* _Source data_
-------

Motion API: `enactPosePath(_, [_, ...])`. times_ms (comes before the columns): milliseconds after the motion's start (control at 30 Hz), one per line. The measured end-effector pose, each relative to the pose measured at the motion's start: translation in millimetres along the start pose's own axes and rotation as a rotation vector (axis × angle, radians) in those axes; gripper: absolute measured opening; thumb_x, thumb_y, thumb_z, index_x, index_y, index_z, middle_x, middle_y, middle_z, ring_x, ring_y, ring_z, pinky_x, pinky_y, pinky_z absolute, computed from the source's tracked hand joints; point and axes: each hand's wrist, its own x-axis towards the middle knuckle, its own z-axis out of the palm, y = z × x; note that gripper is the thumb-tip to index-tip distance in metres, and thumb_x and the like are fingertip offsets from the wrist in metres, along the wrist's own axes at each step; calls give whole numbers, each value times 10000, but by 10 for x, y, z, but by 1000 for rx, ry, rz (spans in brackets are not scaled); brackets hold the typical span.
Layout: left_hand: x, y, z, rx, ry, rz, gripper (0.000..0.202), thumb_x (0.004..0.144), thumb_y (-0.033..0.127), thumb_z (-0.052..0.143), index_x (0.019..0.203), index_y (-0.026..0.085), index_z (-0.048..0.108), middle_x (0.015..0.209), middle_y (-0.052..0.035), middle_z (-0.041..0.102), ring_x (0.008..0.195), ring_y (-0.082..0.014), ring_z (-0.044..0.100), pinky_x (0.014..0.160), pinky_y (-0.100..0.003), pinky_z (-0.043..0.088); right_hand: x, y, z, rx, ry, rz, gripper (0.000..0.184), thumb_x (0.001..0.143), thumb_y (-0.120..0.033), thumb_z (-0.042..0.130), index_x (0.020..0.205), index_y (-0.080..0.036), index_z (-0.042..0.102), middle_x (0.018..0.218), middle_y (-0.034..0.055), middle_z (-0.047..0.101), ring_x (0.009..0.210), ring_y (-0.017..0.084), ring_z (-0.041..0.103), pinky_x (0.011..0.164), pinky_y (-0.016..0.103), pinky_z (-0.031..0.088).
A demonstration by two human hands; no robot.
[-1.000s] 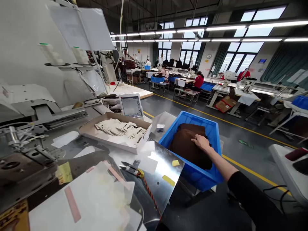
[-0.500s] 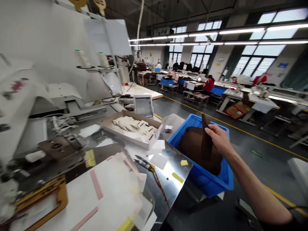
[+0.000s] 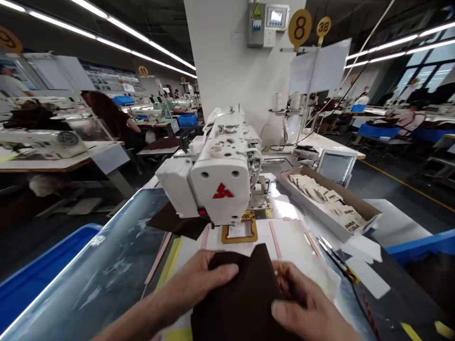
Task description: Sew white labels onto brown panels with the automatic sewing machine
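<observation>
While both hands are holding a dark brown fabric piece in the head view, the piece is standing in a peak between them, in front of a white industrial sewing machine. The left hand is lying against its left side, fingers pressed together across the top. The right hand is pinching the right edge, with its fingers curled round and its thumb pressing in front.

Below the machine head, an orange-framed sewing template is lying on the table, and a second dark brown piece is poking out to its left. White sheets with pink strips are spread under the hands. To the right, a cardboard tray is holding overlapping printed labels, a small screen is standing behind it, and thread snips are lying nearer the hands. Blue bins are sitting beyond both table edges, while a co-worker is sitting at a machine far to the left.
</observation>
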Motion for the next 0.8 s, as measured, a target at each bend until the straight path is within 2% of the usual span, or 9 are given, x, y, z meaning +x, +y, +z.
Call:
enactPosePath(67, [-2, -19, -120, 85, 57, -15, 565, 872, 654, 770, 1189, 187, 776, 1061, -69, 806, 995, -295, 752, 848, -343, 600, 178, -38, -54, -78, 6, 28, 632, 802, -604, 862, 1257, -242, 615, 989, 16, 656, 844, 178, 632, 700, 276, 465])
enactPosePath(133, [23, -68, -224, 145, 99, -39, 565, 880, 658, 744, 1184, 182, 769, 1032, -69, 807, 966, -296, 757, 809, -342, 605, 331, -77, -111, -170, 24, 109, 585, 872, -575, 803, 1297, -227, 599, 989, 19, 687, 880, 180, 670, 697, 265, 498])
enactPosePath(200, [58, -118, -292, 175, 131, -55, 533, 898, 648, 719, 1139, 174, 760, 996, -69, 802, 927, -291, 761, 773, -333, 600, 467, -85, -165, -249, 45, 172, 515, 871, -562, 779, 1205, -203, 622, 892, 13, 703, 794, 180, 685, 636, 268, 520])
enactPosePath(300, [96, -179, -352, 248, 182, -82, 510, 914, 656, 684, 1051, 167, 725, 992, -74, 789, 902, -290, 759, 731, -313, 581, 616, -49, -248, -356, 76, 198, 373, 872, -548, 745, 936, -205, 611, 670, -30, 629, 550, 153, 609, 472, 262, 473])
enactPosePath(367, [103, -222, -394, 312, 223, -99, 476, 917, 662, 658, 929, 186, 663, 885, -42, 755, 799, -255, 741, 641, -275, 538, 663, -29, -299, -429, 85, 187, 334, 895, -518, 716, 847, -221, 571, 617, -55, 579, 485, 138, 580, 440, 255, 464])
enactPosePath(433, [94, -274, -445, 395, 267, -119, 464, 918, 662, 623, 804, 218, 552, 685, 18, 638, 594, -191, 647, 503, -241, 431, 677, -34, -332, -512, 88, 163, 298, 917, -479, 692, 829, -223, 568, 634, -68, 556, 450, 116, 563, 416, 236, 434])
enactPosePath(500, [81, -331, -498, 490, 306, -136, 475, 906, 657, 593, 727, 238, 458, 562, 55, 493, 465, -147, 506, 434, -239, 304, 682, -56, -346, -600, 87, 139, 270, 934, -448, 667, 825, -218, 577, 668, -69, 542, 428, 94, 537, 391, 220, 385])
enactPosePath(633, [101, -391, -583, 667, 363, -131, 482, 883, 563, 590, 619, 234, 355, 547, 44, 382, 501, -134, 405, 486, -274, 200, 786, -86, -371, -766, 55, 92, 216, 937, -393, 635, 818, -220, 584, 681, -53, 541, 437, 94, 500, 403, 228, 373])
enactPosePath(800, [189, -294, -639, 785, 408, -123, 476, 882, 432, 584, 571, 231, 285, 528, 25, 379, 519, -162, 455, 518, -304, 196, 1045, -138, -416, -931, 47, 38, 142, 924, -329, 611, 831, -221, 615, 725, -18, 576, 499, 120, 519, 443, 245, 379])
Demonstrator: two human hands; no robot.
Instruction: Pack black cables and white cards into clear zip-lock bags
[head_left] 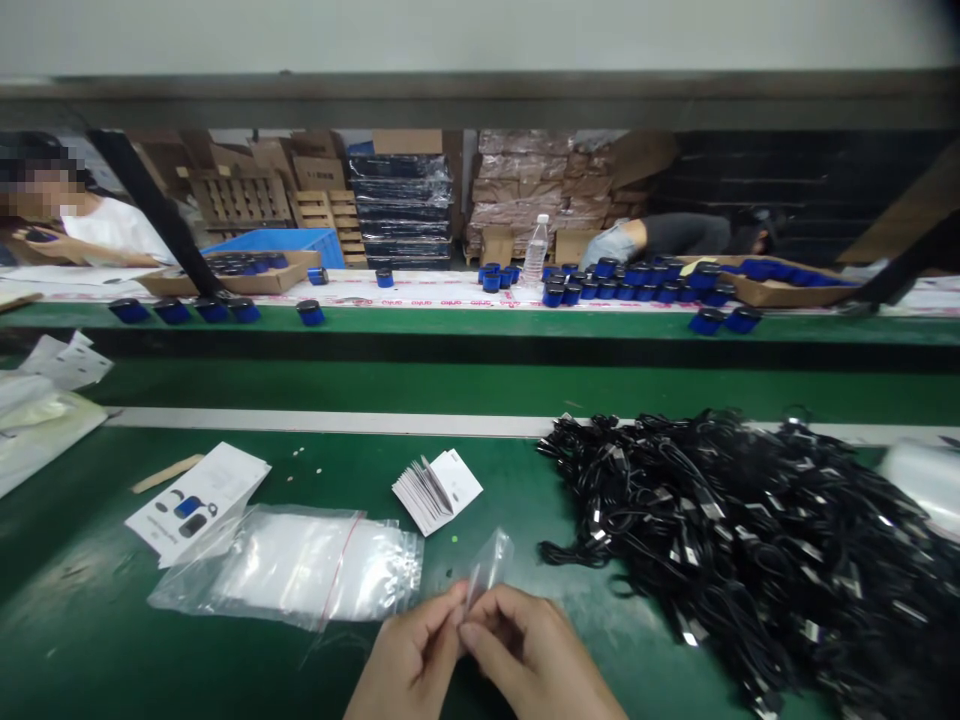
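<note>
Between my two hands is a small clear plastic bag (491,560), its free end sticking up and away from me. My left hand (420,640) pinches it from the left side. From the right, the thumb and fingers of my right hand (521,635) are closed on the same bag. The fingertips of both hands meet, so the bag's lower part is hidden. Just left of my hands lies a larger clear bag (300,570) packed with small plastic bags. Beyond my hands a stack of small folded leaflets (435,490) rests on the green table (360,660).
A big heap of black USB cables (720,540) covers the right side. Printed sheets (199,500) lie on the left. Blue round items (630,282) stand on the far shelf near a plastic bottle (536,250). One person (112,230) sits far left; another (675,235) bends over behind.
</note>
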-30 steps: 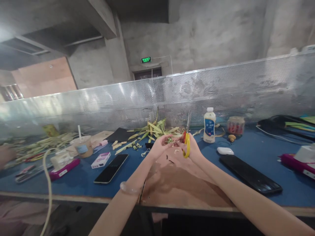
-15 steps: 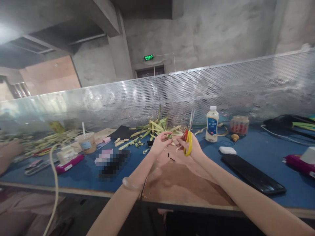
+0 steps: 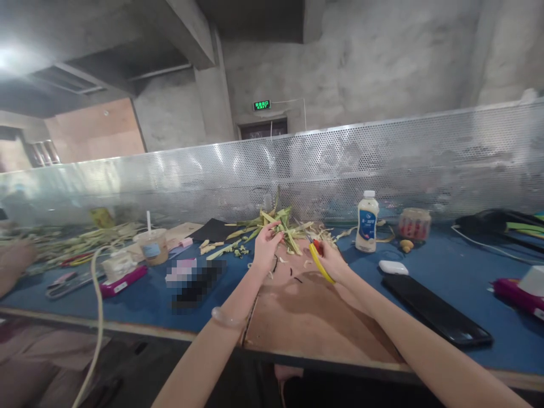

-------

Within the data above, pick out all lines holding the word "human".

* _Response area_
A demonstration by two human hands; no robot.
Demonstrator: two human hands; no robot.

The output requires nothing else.